=== Instructions to follow ===
Every line of the material has to be retyped exactly.

+++

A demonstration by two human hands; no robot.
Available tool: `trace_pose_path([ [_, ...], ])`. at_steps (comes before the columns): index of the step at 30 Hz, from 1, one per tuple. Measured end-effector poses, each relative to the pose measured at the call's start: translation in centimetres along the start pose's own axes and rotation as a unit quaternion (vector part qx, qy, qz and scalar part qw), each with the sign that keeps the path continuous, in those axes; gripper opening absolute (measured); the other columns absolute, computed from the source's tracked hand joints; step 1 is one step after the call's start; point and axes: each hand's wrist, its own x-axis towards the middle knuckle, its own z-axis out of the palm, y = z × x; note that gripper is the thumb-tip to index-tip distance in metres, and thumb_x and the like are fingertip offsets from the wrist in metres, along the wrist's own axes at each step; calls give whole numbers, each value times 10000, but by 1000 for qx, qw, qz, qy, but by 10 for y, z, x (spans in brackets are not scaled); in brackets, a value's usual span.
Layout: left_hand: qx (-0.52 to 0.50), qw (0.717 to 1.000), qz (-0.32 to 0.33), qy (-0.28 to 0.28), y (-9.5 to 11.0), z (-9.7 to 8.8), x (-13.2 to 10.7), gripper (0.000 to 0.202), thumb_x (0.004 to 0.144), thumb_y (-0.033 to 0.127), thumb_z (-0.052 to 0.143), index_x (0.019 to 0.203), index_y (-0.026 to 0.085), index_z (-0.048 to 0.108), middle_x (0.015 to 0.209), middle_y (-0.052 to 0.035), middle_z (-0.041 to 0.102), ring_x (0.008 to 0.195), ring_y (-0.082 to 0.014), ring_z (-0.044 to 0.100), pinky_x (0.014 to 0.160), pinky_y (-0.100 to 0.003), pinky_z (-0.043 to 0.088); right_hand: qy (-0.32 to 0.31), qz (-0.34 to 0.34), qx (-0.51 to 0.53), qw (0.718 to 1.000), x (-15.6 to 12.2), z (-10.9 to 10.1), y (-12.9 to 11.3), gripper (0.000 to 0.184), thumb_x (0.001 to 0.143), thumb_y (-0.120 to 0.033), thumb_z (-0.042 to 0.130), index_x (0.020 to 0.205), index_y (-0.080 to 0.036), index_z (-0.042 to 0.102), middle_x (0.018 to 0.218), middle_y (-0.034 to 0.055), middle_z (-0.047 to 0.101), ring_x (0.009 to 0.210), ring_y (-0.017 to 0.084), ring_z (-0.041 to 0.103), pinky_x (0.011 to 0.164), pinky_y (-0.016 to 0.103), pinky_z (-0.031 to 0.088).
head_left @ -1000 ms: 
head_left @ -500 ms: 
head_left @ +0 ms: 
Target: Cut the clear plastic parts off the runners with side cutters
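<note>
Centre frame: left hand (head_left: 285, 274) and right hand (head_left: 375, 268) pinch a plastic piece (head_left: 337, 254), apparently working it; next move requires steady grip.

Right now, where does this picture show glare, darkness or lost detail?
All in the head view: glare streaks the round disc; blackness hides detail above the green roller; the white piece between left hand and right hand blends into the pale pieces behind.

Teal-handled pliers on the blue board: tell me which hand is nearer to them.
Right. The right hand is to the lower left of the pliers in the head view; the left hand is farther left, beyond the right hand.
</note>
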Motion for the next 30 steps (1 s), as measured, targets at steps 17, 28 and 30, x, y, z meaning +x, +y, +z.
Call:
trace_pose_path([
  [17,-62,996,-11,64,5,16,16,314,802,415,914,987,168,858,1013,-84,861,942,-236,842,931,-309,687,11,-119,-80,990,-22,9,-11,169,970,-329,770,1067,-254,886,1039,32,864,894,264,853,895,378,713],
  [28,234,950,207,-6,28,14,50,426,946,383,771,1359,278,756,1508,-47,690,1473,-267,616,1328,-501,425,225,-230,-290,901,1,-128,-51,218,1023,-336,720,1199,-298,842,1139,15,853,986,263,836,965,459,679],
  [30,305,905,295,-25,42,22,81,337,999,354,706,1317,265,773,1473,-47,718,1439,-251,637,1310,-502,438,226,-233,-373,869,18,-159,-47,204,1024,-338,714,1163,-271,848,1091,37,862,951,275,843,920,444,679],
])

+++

=== Output of the exercise ===
A demonstration by two human hands; no robot.
Available tool: `trace_pose_path([ [_, ...], ])`. at_steps (comes before the columns): index of the step at 30 Hz, from 1, one per tuple. Measured end-effector poses, each relative to the pose measured at the call's start: translation in centimetres along the start pose's own axes and rotation as a unit quaternion (vector part qx, qy, qz and scalar part qw), each with the sign that keeps the path continuous, in those axes; gripper opening absolute (measured); the other columns absolute, computed from the source's tracked hand joints; step 1 is one step after the call's start; point and axes: each hand's wrist, its own x-axis towards the middle knuckle, its own z-axis out of the palm, y = z × x; note that gripper is the thumb-tip to index-tip distance in metres, and thumb_x and the like are fingertip offsets from the wrist in metres, along the wrist's own axes at each step; calls give whole numbers, each value times 10000, but by 1000 for qx, qw, qz, qy, but by 10 for y, z, x (spans in brackets are not scaled); in brackets, a value's usual span.
Layout: left_hand: qx (-0.52 to 0.50), qw (0.717 to 1.000), qz (-0.32 to 0.33), qy (-0.28 to 0.28), y (-9.5 to 11.0), z (-9.7 to 8.8), x (-13.2 to 10.7), gripper (0.000 to 0.202), thumb_x (0.004 to 0.144), thumb_y (-0.033 to 0.127), thumb_z (-0.052 to 0.143), index_x (0.019 to 0.203), index_y (-0.026 to 0.085), index_z (-0.048 to 0.108), middle_x (0.015 to 0.209), middle_y (-0.052 to 0.035), middle_z (-0.041 to 0.102), ring_x (0.008 to 0.195), ring_y (-0.082 to 0.014), ring_z (-0.044 to 0.100), pinky_x (0.014 to 0.160), pinky_y (-0.100 to 0.003), pinky_z (-0.043 to 0.088); right_hand: qy (-0.32 to 0.31), qz (-0.34 to 0.34), qx (-0.51 to 0.53), qw (0.718 to 1.000), x (-15.6 to 12.2), z (-10.9 to 10.1), y (-12.9 to 11.3), gripper (0.000 to 0.184), thumb_x (0.001 to 0.143), thumb_y (-0.120 to 0.033), thumb_z (-0.042 to 0.130), index_x (0.020 to 0.205), index_y (-0.080 to 0.036), index_z (-0.042 to 0.102), middle_x (0.018 to 0.218), middle_y (-0.034 to 0.055), middle_z (-0.047 to 0.101), ring_x (0.009 to 0.210), ring_y (-0.017 to 0.084), ring_z (-0.041 to 0.103), pinky_x (0.011 to 0.164), pinky_y (-0.016 to 0.103), pinky_z (-0.031 to 0.088).
head_left @ -1000 ms: 
head_left @ -500 ms: 
head_left @ +0 ms: 
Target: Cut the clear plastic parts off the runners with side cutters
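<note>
Centre frame: left hand (head_left: 285, 274) and right hand (head_left: 375, 268) pinch a plastic piece (head_left: 337, 254), apparently working it; next move requires steady grip.

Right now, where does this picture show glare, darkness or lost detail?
All in the head view: glare streaks the round disc; blackness hides detail above the green roller; the white piece between left hand and right hand blends into the pale pieces behind.

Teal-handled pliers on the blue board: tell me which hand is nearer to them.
Right. The right hand is to the lower left of the pliers in the head view; the left hand is farther left, beyond the right hand.
</note>
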Motion for the next 30 steps (1 s), as measured, targets at steps 17, 28 and 30, x, y, z meaning +x, +y, +z.
Call:
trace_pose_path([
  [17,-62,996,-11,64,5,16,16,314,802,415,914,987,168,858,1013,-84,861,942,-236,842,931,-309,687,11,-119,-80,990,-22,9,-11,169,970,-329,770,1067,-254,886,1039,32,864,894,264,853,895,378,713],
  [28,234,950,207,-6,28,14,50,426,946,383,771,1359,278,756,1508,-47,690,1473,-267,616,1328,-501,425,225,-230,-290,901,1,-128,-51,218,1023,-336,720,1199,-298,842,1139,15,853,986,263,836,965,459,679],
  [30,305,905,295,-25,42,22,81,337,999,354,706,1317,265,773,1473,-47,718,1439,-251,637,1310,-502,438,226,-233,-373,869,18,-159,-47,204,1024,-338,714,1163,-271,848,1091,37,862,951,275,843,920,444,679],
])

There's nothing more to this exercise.